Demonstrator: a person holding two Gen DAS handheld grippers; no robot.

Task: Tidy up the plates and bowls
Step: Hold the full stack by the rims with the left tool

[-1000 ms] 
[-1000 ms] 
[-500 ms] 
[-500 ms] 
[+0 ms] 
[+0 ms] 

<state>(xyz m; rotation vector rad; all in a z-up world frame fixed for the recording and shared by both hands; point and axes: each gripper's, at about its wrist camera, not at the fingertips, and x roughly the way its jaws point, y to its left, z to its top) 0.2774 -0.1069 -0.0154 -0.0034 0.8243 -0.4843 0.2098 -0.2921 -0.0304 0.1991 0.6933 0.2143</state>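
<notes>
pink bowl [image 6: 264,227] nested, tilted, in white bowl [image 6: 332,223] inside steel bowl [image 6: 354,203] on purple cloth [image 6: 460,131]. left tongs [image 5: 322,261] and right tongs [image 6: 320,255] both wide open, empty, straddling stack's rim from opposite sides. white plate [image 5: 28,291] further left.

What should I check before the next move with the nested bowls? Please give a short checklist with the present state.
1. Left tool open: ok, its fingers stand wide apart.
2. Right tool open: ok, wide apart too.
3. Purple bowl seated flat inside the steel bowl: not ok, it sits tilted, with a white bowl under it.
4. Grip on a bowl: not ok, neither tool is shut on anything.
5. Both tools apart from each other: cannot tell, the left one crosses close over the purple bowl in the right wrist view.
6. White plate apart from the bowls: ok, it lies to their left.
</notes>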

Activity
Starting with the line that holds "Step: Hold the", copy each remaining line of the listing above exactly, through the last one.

Task response
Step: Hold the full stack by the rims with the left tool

[-1000 ms] 
[-1000 ms] 
[-500 ms] 
[-500 ms] 
[+0 ms] 
[+0 ms] 

<state>(xyz m; rotation vector rad; all in a z-up world frame fixed for the recording and shared by both hands; point and axes: each gripper's, at about its wrist camera, not at the fingertips, and x roughly the way its jaws point, y to its left, z to its top) 0.2774 -0.1069 -0.0154 -0.0034 0.8243 -0.4843 0.2098 -0.2921 -0.0304 0.1991 0.6933 0.2143</state>
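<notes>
pink bowl [image 6: 264,227] nested, tilted, in white bowl [image 6: 332,223] inside steel bowl [image 6: 354,203] on purple cloth [image 6: 460,131]. left tongs [image 5: 322,261] and right tongs [image 6: 320,255] both wide open, empty, straddling stack's rim from opposite sides. white plate [image 5: 28,291] further left.

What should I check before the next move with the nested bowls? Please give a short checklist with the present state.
1. Left tool open: ok, its fingers stand wide apart.
2. Right tool open: ok, wide apart too.
3. Purple bowl seated flat inside the steel bowl: not ok, it sits tilted, with a white bowl under it.
4. Grip on a bowl: not ok, neither tool is shut on anything.
5. Both tools apart from each other: cannot tell, the left one crosses close over the purple bowl in the right wrist view.
6. White plate apart from the bowls: ok, it lies to their left.
</notes>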

No more output is given for this exercise.